• WHAT YOU HAVE TO DO:
Quote all lines below exactly. Images stay out.

• EXERCISE DATA:
----------

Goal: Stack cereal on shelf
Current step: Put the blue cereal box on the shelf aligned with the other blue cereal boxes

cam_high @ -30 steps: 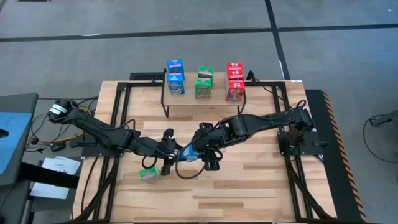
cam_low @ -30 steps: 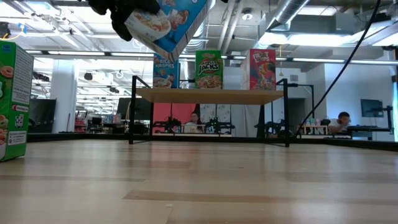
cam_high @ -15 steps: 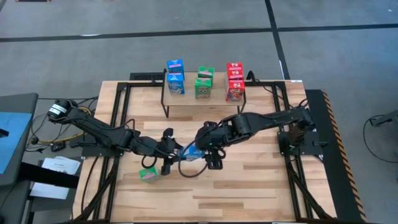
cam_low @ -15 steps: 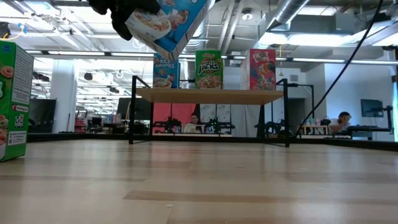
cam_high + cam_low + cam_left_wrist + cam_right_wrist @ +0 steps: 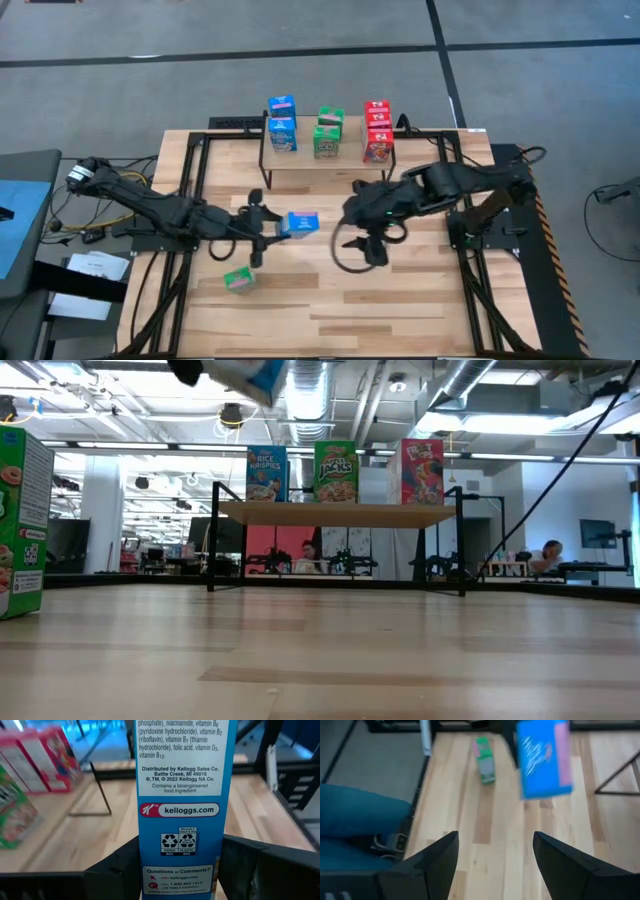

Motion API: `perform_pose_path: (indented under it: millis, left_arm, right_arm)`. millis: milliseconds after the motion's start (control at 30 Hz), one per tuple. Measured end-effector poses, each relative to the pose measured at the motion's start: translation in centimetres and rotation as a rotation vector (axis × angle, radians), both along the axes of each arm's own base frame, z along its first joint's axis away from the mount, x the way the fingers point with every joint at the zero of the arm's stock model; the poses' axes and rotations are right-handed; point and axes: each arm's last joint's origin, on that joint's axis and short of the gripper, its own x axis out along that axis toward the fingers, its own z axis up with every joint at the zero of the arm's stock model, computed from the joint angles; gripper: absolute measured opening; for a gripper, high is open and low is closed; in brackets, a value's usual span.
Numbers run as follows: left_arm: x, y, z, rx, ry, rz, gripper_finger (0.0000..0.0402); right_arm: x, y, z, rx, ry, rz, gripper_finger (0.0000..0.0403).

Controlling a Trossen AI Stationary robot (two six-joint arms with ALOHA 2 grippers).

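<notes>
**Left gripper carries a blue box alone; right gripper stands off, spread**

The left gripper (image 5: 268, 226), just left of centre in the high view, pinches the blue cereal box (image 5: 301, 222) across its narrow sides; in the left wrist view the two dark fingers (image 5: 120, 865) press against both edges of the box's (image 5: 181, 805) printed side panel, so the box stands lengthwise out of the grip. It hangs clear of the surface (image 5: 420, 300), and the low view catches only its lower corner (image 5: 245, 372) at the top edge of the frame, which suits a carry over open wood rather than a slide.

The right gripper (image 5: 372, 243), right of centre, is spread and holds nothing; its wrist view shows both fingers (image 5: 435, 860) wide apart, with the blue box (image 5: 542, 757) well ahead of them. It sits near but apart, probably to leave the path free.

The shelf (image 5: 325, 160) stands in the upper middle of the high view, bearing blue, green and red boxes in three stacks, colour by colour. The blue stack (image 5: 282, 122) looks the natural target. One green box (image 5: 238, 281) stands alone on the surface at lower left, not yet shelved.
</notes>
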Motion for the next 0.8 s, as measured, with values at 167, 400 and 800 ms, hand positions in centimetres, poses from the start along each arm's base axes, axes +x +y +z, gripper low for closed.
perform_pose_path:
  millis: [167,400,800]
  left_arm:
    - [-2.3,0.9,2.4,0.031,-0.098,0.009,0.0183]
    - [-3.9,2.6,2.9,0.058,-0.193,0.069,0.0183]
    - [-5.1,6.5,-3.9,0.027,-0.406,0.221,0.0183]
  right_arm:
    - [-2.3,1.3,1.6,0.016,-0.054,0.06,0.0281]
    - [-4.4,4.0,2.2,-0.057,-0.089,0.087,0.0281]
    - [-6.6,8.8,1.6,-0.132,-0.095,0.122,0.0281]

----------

• RESULT OF THIS TASK:
Goal: Stack cereal on shelf
Current step: Put the blue cereal box on the shelf aligned with the other blue cereal boxes

cam_high @ -30 steps: 
cam_low @ -30 steps: 
cam_high @ -15 steps: 
cam_low @ -15 steps: 
cam_high + cam_low + cam_left_wrist + cam_right_wrist @ +0 steps: 

Motion API: `perform_pose_path: (indented under it: millis, left_arm, right_arm)`. millis: milliseconds after the motion's start (control at 30 Hz), one per tuple. Measured end-effector poses, each relative to the pose measured at the motion's start: translation in centimetres and rotation as a rotation vector (axis × angle, radians), both along the axes of each arm's own base frame, z along its first joint's axis away from the mount, x the way the fingers point with every joint at the zero of the arm's stock model; the poses' axes and rotations are right-handed; point and axes: each arm's last joint's origin, on that joint's axis and short of the gripper, its own x axis out along that axis toward the fingers, its own z axis up with every joint at the zero of the arm's stock model, computed from the joint angles; gripper: absolute measured opening; for a gripper, high is open and low is closed; in brackets, a value's usual span.
Numbers run as follows: left_arm: x, y, z, rx, ry, rz, gripper_finger (0.0000..0.0402); right_arm: x, y, z, rx, ry, rz, gripper_finger (0.0000..0.0403).

Controlling a Trossen AI Stationary robot (two six-joint arms with ALOHA 2 grippers).

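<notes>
**Left gripper carries a blue box alone; right gripper stands off, spread**

The left gripper (image 5: 268, 226), just left of centre in the high view, pinches the blue cereal box (image 5: 301, 222) across its narrow sides; in the left wrist view the two dark fingers (image 5: 120, 865) press against both edges of the box's (image 5: 181, 805) printed side panel, so the box stands lengthwise out of the grip. It hangs clear of the surface (image 5: 420, 300), and the low view catches only its lower corner (image 5: 245, 372) at the top edge of the frame, which suits a carry over open wood rather than a slide.

The right gripper (image 5: 372, 243), right of centre, is spread and holds nothing; its wrist view shows both fingers (image 5: 435, 860) wide apart, with the blue box (image 5: 542, 757) well ahead of them. It sits near but apart, probably to leave the path free.

The shelf (image 5: 325, 160) stands in the upper middle of the high view, bearing blue, green and red boxes in three stacks, colour by colour. The blue stack (image 5: 282, 122) looks the natural target. One green box (image 5: 238, 281) stands alone on the surface at lower left, not yet shelved.
</notes>
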Motion for the next 0.8 s, as measured, with values at 167, 400 and 800 ms, hand positions in centimetres, poses from the start along each arm's base axes, axes +x +y +z, gripper low for closed.
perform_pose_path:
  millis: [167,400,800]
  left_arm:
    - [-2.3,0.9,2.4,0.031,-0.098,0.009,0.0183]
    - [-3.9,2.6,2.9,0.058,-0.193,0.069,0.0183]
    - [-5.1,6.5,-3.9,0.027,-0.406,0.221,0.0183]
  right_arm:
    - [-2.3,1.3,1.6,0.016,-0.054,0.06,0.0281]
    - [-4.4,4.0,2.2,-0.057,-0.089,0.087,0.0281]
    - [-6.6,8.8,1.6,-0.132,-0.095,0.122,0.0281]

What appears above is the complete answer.